### DATA EXCERPT

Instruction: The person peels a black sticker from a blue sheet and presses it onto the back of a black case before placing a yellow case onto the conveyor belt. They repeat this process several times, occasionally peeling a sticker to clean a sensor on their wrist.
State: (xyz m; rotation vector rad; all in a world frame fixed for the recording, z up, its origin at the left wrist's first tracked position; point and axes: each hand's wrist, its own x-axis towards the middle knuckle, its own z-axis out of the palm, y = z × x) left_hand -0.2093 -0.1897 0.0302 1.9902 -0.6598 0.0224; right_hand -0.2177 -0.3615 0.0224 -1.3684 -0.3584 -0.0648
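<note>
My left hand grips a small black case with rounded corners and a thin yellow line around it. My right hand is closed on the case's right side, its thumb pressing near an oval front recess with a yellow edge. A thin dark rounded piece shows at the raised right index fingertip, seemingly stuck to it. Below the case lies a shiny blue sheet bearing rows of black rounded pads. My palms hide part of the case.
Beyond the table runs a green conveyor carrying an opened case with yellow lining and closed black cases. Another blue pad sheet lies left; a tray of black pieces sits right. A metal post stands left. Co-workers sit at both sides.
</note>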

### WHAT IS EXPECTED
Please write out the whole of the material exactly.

### REPLY TO THE TASK
Instruction: The person peels a black sticker from a blue sheet and presses it onto the back of a black case before placing a yellow case onto the conveyor belt. They repeat this process several times, occasionally peeling a sticker to clean a sensor on their wrist.
State: (xyz m; rotation vector rad; all in a world frame fixed for the recording, z up, its origin at the left wrist's first tracked position; point and axes: each hand's wrist, its own x-axis towards the middle knuckle, its own z-axis out of the palm, y = z × x) left_hand -0.2093 -0.1897 0.0302 1.9902 -0.6598 0.0224; right_hand -0.2177 -0.3615 0.0224 -1.3684 -0.3584 -0.0648
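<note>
My left hand grips a small black case with rounded corners and a thin yellow line around it. My right hand is closed on the case's right side, its thumb pressing near an oval front recess with a yellow edge. A thin dark rounded piece shows at the raised right index fingertip, seemingly stuck to it. Below the case lies a shiny blue sheet bearing rows of black rounded pads. My palms hide part of the case.
Beyond the table runs a green conveyor carrying an opened case with yellow lining and closed black cases. Another blue pad sheet lies left; a tray of black pieces sits right. A metal post stands left. Co-workers sit at both sides.
</note>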

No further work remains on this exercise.